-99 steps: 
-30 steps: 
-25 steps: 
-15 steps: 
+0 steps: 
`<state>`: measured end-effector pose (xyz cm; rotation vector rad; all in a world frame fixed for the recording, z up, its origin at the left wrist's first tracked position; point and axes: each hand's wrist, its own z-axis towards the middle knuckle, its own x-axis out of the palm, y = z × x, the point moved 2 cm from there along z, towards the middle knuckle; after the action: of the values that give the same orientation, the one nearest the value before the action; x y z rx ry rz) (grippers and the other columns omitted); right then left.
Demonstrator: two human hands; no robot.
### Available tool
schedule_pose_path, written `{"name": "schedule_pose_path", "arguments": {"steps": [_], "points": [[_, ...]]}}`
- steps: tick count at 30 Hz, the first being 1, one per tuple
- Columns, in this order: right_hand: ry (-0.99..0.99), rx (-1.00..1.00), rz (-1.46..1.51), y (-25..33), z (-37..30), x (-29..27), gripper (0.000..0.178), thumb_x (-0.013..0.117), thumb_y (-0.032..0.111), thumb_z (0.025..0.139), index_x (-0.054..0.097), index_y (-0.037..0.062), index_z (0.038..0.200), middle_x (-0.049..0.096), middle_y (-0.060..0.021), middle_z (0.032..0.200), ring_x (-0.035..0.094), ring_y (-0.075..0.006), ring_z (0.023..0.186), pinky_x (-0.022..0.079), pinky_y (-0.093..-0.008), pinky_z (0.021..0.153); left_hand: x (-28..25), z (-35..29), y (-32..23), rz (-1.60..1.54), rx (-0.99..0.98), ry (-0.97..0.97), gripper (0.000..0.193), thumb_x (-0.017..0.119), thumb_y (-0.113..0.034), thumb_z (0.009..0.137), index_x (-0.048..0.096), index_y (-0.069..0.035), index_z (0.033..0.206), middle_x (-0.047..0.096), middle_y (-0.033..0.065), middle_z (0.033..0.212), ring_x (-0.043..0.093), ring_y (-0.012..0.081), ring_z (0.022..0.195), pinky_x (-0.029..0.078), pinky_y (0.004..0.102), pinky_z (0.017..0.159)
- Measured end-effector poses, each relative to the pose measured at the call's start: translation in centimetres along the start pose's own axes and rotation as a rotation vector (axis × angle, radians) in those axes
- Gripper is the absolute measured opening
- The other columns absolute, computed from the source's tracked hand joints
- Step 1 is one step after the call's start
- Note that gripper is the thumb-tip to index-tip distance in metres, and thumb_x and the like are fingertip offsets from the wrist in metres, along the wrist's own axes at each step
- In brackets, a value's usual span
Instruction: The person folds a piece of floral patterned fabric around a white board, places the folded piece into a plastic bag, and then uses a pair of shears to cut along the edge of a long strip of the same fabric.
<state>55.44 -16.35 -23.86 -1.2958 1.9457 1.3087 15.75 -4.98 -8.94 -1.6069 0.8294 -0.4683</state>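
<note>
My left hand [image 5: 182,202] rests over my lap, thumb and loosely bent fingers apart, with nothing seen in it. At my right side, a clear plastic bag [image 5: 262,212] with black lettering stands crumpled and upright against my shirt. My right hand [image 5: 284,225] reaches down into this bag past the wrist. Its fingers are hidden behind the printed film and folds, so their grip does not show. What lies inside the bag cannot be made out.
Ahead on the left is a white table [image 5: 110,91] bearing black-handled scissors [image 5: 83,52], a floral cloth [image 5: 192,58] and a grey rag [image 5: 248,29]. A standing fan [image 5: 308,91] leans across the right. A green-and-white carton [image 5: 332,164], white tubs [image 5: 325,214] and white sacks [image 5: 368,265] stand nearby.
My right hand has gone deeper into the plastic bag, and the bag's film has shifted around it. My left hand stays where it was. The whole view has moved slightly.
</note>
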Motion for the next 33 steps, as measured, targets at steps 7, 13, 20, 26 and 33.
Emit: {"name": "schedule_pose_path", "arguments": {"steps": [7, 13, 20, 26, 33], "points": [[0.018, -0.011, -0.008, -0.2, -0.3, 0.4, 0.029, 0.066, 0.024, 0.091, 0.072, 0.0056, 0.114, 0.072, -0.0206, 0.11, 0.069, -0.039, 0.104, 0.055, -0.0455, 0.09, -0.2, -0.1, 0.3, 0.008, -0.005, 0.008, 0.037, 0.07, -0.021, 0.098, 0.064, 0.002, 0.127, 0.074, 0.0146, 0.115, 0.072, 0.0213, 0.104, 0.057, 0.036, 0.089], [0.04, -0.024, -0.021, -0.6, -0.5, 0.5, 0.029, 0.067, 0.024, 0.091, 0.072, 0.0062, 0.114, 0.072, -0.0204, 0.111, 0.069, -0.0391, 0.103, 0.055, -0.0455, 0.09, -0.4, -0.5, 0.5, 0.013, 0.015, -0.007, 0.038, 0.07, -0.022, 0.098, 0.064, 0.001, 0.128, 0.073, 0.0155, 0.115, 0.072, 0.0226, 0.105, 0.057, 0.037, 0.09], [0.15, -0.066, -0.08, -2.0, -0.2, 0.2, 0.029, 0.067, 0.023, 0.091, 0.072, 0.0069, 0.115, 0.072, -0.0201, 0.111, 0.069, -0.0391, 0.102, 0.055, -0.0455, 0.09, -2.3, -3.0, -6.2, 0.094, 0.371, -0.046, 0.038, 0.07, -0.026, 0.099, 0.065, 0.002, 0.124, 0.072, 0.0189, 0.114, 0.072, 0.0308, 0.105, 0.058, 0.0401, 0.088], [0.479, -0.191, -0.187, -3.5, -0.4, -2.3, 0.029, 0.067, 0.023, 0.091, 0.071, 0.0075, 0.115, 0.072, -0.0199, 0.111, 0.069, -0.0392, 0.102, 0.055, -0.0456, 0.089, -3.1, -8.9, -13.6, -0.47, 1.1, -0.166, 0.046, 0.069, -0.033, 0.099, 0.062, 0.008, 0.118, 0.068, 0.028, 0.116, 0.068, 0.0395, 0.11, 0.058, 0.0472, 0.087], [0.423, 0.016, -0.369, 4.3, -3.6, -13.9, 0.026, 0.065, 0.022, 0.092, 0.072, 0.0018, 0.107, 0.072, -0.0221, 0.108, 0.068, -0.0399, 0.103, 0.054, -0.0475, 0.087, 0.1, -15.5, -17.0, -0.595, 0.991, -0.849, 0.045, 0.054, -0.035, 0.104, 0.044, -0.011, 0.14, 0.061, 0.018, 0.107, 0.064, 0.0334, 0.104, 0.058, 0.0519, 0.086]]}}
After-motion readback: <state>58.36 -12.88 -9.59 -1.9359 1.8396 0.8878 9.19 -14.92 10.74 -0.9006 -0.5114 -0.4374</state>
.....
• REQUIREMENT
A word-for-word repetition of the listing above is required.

• RESULT FOR THIS TASK
-99 steps: 
-30 steps: 
-25 steps: 
-15 steps: 
+0 steps: 
`<state>`: measured end-effector pose (xyz cm; rotation vector rad; all in a world frame fixed for the recording, z up, its origin at the left wrist's first tracked position; point and axes: each hand's wrist, its own z-axis towards the middle knuckle, its own x-axis out of the palm, y = z × x, the point moved 2 cm from there along z, towards the middle knuckle; after the action: of the values that give the same orientation, the one nearest the value before the action; x y z rx ry rz) (grippers and the other columns omitted); right then left.
Demonstrator: two human hands; no robot.
### Available tool
schedule_pose_path, written `{"name": "schedule_pose_path", "arguments": {"steps": [_], "points": [[_, ...]]}}`
- steps: tick count at 30 Hz, the first being 1, one per tuple
- Columns, in this order: right_hand: ry (-0.99..0.99), rx (-1.00..1.00), rz (-1.46..1.51), y (-25..33), z (-37..30), x (-29..27), gripper (0.000..0.178), thumb_x (-0.013..0.117), thumb_y (-0.032..0.111), thumb_z (0.025..0.139), index_x (-0.054..0.097), index_y (-0.037..0.062), index_z (0.038..0.200), middle_x (-0.049..0.096), middle_y (-0.060..0.021), middle_z (0.032..0.200), ring_x (-0.035..0.094), ring_y (-0.075..0.006), ring_z (0.023..0.186), pinky_x (-0.022..0.079), pinky_y (-0.093..-0.008), pinky_z (0.021..0.153); left_hand: x (-28..25), z (-35..29), y (-32..23), rz (-1.60..1.54), rx (-0.99..0.98), ry (-0.97..0.97), gripper (0.000..0.193), thumb_x (-0.017..0.119), thumb_y (-0.113..0.034), thumb_z (0.009..0.137), index_x (-0.048..0.096), index_y (-0.069..0.035), index_z (0.033..0.206), middle_x (-0.047..0.096), middle_y (-0.033..0.065), middle_z (0.033..0.212), ring_x (-0.043..0.093), ring_y (-0.012..0.081), ring_z (0.022..0.195), pinky_x (-0.029..0.078), pinky_y (0.004..0.102), pinky_z (0.017..0.159)
- Measured end-effector poses, each relative to the pose measured at the call's start: translation in centimetres along the start pose's own axes and rotation as a rotation vector (axis × angle, radians) in those axes
- Gripper is the absolute measured opening
- The other columns absolute, computed from the source's tracked hand joints
- Step 1 is one step after the call's start
- Note that gripper is the thumb-tip to index-tip distance in metres, and thumb_x and the like are fingertip offsets from the wrist in metres, along the wrist's own axes at each step
- In brackets, a value's usual span
Instruction: The person folds a piece of floral patterned fabric around a white board, places the folded piece into a plastic bag, and then uses a pair of shears to cut along the edge of a long strip of the same fabric.
<state>55.44 -16.35 -23.86 -1.2958 1.9457 1.3087 15.75 -4.98 -8.94 -1.6069 0.8294 -0.4683</state>
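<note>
My left hand [image 5: 182,202] rests over my lap, thumb and loosely bent fingers apart, with nothing seen in it. At my right side, a clear plastic bag [image 5: 262,212] with black lettering stands crumpled and upright against my shirt. My right hand [image 5: 284,225] reaches down into this bag past the wrist. Its fingers are hidden behind the printed film and folds, so their grip does not show. What lies inside the bag cannot be made out.
Ahead on the left is a white table [image 5: 110,91] bearing black-handled scissors [image 5: 83,52], a floral cloth [image 5: 192,58] and a grey rag [image 5: 248,29]. A standing fan [image 5: 308,91] leans across the right. A green-and-white carton [image 5: 332,164], white tubs [image 5: 325,214] and white sacks [image 5: 368,265] stand nearby.
My right hand has gone deeper into the plastic bag, and the bag's film has shifted around it. My left hand stays where it was. The whole view has moved slightly.
</note>
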Motion for the next 33 steps, as measured, targets at steps 7, 13, 20, 26 and 33.
Emit: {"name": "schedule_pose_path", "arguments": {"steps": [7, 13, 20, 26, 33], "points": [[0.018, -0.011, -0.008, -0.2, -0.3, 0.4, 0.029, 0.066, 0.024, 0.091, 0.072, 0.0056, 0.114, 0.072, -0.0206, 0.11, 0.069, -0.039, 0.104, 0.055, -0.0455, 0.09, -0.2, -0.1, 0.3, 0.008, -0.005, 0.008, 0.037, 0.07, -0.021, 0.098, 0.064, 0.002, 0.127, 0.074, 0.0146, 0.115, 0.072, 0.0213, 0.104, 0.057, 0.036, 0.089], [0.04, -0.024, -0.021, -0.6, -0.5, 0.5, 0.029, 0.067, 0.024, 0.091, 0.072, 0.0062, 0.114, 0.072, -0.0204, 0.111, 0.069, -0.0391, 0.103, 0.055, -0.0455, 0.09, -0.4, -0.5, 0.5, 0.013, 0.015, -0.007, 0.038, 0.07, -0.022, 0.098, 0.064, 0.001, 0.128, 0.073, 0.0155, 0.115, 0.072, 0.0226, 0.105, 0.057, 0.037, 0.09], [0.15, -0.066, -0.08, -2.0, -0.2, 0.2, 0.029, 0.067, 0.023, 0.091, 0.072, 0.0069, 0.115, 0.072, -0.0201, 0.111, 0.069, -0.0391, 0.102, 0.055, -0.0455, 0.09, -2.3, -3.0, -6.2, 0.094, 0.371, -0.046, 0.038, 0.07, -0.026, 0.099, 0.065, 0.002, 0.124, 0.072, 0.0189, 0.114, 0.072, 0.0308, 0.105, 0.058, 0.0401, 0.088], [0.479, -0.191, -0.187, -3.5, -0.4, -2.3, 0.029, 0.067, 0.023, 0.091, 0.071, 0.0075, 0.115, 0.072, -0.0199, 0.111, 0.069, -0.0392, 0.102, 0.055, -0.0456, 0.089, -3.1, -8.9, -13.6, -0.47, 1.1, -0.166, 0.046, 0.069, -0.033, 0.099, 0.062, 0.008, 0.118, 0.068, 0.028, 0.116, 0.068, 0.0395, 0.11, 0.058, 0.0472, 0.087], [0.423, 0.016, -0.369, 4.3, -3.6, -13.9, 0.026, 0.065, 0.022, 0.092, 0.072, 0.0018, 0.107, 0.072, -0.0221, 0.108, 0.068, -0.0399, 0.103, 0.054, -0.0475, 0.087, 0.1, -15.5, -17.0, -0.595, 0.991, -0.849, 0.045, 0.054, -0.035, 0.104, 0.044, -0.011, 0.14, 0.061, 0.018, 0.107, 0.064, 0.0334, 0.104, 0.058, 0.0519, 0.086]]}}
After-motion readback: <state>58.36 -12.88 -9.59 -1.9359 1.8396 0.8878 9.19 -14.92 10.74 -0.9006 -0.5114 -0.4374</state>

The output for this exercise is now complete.